The experimental approach: Transplant the seeds of a new immune system along with a new kidney. It’s the 21st-century version of a bone marrow transplant, and possible for now only if the transplanted kidney comes from a living donor.
How does it work? Doctors cull immune system-producing stem cells and other immunity cells from the donor’s bloodstream. They blast transplant patients with radiation and medications to wipe out part of their own bone marrow, far more grueling than a regular kidney transplant. That makes room for the donated cells to squeeze in and take root, creating a sort of hybrid immunity that scientists call chimerism, borrowing a page from mythology.
In pilot studies of a few dozen patients, Massachusetts General Hospital, Stanford and a team from Northwestern and the University of Louisville all have reported successfully weaning many, but not all, of their initial participants off anti-rejection drugs.

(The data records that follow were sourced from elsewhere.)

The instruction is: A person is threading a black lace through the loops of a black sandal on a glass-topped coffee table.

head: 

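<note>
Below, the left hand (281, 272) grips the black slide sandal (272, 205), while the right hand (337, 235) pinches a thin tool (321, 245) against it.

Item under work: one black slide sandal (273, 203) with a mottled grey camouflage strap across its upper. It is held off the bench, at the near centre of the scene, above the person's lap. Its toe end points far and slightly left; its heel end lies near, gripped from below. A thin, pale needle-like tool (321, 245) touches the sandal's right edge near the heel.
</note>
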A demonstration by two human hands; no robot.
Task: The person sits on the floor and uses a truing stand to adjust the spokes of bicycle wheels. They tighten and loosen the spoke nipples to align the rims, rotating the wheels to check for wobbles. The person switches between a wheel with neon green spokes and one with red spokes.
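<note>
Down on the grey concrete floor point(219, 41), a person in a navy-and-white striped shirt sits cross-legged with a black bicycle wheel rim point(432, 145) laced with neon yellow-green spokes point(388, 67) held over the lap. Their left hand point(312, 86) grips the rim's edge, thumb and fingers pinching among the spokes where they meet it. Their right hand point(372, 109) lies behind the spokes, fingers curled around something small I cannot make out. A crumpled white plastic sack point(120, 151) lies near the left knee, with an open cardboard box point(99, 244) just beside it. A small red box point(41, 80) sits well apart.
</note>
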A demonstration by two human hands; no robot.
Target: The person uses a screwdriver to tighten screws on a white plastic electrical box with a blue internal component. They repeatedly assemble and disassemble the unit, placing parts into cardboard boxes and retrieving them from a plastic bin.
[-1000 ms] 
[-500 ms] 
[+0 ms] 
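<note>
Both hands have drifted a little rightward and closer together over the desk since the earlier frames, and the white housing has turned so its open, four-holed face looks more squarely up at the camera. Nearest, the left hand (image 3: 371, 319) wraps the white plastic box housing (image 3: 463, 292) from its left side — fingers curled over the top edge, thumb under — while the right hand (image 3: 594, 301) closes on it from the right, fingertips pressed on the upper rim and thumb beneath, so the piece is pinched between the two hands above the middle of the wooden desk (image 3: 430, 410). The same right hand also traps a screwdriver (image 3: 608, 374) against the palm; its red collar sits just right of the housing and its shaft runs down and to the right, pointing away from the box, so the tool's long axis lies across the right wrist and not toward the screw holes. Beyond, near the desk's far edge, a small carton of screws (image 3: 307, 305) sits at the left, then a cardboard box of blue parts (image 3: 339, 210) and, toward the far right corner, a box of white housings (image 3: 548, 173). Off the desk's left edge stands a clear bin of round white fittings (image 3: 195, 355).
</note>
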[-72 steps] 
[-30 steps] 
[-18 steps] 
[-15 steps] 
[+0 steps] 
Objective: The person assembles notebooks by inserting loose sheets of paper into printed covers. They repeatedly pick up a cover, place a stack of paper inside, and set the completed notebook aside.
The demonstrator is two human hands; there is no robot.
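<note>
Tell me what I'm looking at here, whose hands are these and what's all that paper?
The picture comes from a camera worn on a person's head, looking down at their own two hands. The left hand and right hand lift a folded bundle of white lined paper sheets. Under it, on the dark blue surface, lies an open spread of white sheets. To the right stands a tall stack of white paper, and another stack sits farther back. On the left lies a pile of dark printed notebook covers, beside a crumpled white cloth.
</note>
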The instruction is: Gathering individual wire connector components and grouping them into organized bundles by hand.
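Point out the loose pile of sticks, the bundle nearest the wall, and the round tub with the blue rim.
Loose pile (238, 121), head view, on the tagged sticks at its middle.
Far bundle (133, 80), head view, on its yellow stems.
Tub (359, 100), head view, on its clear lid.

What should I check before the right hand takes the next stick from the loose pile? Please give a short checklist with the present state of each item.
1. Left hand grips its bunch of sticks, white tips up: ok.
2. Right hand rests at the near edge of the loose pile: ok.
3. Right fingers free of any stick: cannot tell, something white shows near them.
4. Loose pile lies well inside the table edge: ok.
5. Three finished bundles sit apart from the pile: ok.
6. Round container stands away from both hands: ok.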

But each team uses slightly different methods, and it’s far from clear which might work best. For example, Mass General patients were weaned off drugs even though their hybrid immunity didn’t last _ while it persisted for years in the other studies. That might be because researchers transplanted different mixes of cells, or because different pre-transplant treatments may alter how the patient’s body reacts.
The question is whether the transplant approach can be made easier and more reliable, said Dr. Laurence Turka of Boston’s Beth Israel Deaconess Hospital, who isn’t involved in those trials.